Exercise —
Every line with the string "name" in it belongs in your answer, so copy them all from the data.

———

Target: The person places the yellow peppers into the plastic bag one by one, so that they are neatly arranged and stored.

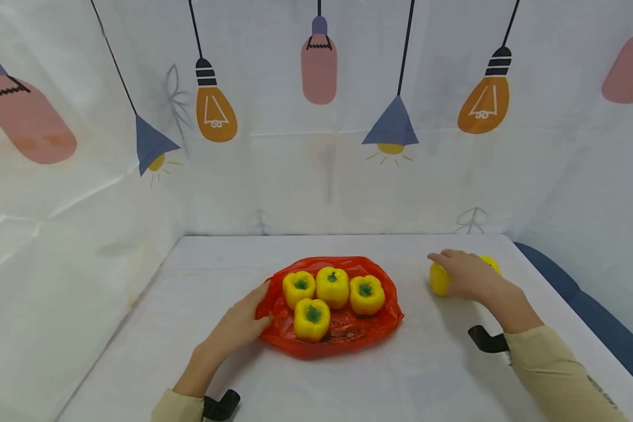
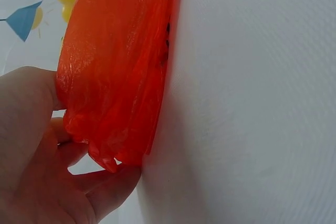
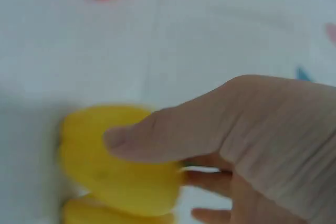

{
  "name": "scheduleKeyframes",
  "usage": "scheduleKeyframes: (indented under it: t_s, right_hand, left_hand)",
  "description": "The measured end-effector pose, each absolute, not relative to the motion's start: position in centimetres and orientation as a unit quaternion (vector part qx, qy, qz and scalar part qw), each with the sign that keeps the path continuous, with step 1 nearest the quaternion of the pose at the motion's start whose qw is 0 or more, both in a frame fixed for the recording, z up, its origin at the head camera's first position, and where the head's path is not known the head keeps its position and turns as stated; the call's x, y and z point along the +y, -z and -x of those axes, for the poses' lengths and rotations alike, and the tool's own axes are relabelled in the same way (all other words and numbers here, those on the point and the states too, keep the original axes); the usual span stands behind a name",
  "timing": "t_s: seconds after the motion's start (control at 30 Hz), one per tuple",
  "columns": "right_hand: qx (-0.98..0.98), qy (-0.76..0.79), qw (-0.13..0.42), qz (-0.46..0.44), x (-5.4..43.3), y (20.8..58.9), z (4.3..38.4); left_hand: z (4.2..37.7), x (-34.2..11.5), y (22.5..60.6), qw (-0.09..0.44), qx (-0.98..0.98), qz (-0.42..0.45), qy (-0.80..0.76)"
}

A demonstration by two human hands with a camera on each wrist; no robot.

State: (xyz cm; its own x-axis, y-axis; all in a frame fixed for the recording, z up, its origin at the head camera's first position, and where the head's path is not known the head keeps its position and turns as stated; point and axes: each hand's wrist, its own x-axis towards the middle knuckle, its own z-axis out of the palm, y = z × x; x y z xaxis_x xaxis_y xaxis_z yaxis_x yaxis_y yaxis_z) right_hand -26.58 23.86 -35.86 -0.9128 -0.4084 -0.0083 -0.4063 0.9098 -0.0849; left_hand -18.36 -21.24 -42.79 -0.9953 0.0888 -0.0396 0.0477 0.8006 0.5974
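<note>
A red plastic bag (image 1: 343, 349), spread flat and rounded like a tray, lies on the table with several yellow bell peppers (image 1: 312, 320) on it, their green stems up. My left hand (image 1: 238, 319) holds its left edge, thumb on one side and fingertips against the crumpled red plastic (image 2: 115, 72). Away to the right, my right hand (image 1: 472, 275) grips a yellow bell pepper (image 3: 115, 166), thumb pressed on its side. Another yellow pepper (image 3: 105, 212) lies close beside that one, partly hidden; some fingers are behind the gripped pepper.
The white-covered table (image 1: 401, 375) reaches back to a white sheet wall (image 1: 295, 176) printed with lamps and bulbs. Past the right edge of the table is a dark blue curved surface (image 1: 585, 299), possibly a chair. Black straps (image 1: 487, 339) sit near both wrists.
</note>
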Motion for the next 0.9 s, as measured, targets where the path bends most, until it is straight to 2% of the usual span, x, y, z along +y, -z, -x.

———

Task result —
  "name": "scheduleKeyframes",
  "description": "The measured end-effector pose, each absolute, not relative to the motion's start: position in centimetres and orientation as a unit quaternion (vector part qx, qy, qz and scalar part qw), each with the sign that keeps the path continuous, with step 1 nearest the quaternion of the pose at the motion's start whose qw is 0 or more, both in a frame fixed for the recording, z up, its origin at the head camera's first position, and where the head's path is not known the head keeps its position and turns as stated; the call's x, y and z point along the +y, -z and -x of those axes, for the poses' lengths and rotations alike, and the tool's own axes are relabelled in the same way (all other words and numbers here, those on the point and the states too, keep the original axes); the usual span stands behind a name",

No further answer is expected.